As yet, there is no established international standard for imaging follow-up in initial DSA-negative SAH. Repeat DSA has been advocated for occult aneurysm detection in numerous trials [7, 14-18, 21-29]; however, this invasive process entails additional neurological complications and costs for care, whereas the current multidetector CTA study provides a fast, simple, and noninvasive diagnostic method. Recently, Wu et al. [12] have suggested that the specificity, overall sensitivity, and accuracy of 320-row CTA are comparable to those of DSA for the rate of cerebral aneurysm detection; as a result, this method may take the position of DSA as the primary choice for noninvasive assessment of follow-up initial DSA-negative SAH patients.

In this research, we followed up on initial DSA-negative SAH using modern advanced CT 384 (2 × 192) slices. The follow-up CTA was also warranted and performed effectively because it uncovered 2 undetected vascular lesions for which the initial DSA had yielded negative or inconclusive results. It is significant that no patients experienced rebleeding throughout the monitoring period for at least 2 years (mean 4.7 years). Following the protocol at our institution, we think that for patients with non-traumatic SAH, looking at 4 vessels with 3D rotational DSA during the first evaluation and then a modern advanced CT 384 (2 × 192) slices within 1-2 weeks may lower the chance of missing the vascular lesions.
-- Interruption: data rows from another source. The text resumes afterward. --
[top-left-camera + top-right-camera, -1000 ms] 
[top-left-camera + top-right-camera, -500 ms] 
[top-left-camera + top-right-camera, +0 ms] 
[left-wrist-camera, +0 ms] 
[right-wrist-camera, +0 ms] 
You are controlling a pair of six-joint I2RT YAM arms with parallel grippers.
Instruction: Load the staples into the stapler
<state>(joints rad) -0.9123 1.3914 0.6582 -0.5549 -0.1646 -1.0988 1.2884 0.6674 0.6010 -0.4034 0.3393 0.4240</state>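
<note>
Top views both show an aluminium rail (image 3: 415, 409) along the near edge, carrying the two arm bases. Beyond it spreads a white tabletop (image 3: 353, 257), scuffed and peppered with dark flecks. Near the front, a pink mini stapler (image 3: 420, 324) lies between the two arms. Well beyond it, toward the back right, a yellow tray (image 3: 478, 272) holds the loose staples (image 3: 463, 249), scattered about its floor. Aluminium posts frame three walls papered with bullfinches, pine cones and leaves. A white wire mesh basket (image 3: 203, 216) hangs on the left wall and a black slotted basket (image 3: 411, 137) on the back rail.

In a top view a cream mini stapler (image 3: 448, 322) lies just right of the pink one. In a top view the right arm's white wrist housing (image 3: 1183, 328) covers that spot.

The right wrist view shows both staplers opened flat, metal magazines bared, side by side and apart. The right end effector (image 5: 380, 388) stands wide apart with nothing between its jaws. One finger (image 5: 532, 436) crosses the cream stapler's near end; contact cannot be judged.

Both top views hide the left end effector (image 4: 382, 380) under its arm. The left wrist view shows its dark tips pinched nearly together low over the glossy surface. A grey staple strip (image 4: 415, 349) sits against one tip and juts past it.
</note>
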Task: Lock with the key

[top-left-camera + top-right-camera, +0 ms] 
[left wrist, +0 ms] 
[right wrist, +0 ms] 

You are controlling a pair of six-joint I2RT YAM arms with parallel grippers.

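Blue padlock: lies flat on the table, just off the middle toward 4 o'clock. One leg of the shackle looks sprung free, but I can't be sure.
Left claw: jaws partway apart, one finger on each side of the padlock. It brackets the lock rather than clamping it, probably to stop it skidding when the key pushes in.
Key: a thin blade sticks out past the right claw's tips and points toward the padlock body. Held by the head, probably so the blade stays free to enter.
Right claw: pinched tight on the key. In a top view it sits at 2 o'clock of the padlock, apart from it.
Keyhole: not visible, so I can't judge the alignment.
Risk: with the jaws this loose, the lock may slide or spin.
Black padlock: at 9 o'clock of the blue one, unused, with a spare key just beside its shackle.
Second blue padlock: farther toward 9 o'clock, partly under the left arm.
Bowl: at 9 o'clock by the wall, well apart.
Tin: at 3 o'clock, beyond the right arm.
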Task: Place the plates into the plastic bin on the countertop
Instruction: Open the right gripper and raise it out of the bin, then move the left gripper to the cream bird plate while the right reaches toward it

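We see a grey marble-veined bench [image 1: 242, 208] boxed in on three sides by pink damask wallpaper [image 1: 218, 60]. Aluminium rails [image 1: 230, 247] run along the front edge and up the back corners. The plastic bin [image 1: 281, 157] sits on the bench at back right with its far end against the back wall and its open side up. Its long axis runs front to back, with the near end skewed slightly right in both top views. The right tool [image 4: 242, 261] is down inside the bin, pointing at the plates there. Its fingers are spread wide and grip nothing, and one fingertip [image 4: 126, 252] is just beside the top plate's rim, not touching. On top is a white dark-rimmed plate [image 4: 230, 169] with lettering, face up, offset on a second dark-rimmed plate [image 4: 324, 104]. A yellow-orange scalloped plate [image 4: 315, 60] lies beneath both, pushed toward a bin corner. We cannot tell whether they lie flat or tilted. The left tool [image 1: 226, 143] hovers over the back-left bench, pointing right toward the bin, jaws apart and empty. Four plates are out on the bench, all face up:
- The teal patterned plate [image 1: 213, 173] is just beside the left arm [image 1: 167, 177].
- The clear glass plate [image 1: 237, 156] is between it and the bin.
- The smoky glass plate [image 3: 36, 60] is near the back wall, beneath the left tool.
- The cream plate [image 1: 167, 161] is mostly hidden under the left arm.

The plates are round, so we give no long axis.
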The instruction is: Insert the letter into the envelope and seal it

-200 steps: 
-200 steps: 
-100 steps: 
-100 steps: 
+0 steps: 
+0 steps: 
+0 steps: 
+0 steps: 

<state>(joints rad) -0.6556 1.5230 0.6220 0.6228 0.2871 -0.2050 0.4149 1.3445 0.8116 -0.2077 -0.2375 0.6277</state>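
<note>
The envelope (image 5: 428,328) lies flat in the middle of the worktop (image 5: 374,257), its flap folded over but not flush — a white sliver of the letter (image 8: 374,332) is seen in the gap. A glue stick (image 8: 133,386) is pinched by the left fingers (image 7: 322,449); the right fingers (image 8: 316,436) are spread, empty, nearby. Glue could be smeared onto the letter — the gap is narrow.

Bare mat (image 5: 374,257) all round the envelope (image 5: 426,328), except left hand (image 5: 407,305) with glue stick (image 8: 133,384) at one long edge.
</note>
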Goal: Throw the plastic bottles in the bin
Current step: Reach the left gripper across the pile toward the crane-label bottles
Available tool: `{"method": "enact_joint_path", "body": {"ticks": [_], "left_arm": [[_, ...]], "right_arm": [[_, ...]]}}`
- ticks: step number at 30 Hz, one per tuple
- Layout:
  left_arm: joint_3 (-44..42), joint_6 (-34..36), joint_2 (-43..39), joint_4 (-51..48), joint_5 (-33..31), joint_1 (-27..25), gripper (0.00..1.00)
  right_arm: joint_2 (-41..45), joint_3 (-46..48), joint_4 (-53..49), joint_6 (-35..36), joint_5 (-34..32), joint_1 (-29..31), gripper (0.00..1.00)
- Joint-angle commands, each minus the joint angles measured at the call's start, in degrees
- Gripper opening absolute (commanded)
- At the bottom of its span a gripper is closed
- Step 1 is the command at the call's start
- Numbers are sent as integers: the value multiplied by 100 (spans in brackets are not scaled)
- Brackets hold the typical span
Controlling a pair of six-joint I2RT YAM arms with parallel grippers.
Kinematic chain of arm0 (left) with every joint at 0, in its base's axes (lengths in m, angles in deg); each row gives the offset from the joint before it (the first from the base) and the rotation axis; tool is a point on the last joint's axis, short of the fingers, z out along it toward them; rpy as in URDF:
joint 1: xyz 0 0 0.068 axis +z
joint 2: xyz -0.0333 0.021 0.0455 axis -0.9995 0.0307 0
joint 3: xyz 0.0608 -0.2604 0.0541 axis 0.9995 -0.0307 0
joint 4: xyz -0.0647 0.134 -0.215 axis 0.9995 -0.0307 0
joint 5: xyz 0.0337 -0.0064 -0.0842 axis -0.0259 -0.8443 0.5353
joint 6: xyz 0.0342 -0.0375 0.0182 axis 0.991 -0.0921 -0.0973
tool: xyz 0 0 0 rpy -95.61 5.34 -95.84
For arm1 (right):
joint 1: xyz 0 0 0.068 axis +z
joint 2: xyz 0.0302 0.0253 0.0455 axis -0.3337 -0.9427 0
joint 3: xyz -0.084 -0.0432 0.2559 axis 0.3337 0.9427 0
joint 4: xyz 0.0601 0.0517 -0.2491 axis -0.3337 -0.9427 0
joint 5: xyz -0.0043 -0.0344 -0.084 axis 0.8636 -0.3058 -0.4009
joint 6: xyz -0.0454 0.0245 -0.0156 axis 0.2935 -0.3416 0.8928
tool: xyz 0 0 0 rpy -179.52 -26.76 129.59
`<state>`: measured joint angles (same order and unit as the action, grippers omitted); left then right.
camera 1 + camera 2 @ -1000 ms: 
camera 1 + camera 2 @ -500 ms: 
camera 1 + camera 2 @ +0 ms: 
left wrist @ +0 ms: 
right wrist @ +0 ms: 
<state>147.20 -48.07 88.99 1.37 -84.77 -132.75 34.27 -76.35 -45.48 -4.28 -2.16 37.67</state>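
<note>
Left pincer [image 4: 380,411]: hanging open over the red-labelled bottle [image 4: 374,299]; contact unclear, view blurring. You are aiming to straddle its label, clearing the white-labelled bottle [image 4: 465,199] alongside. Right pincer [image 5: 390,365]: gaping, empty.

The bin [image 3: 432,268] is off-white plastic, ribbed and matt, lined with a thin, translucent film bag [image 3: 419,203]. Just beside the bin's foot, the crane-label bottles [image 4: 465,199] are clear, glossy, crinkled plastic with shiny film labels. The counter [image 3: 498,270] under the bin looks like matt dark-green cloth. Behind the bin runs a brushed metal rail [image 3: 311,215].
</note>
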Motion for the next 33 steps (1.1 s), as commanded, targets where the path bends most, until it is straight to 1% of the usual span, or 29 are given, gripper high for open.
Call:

The limitation of this study was its retrospective methodology, small patient population and study length. A large, prospective, and multicentre trial is needed to confirm these results.


It is beneficial to repeat CTA when evaluating patients with diffuse SAH who initially demonstrate negative results on initial DSA. In the case of occult aneurysms, the diagnostic yield of this follow-up CTA is 6.5%.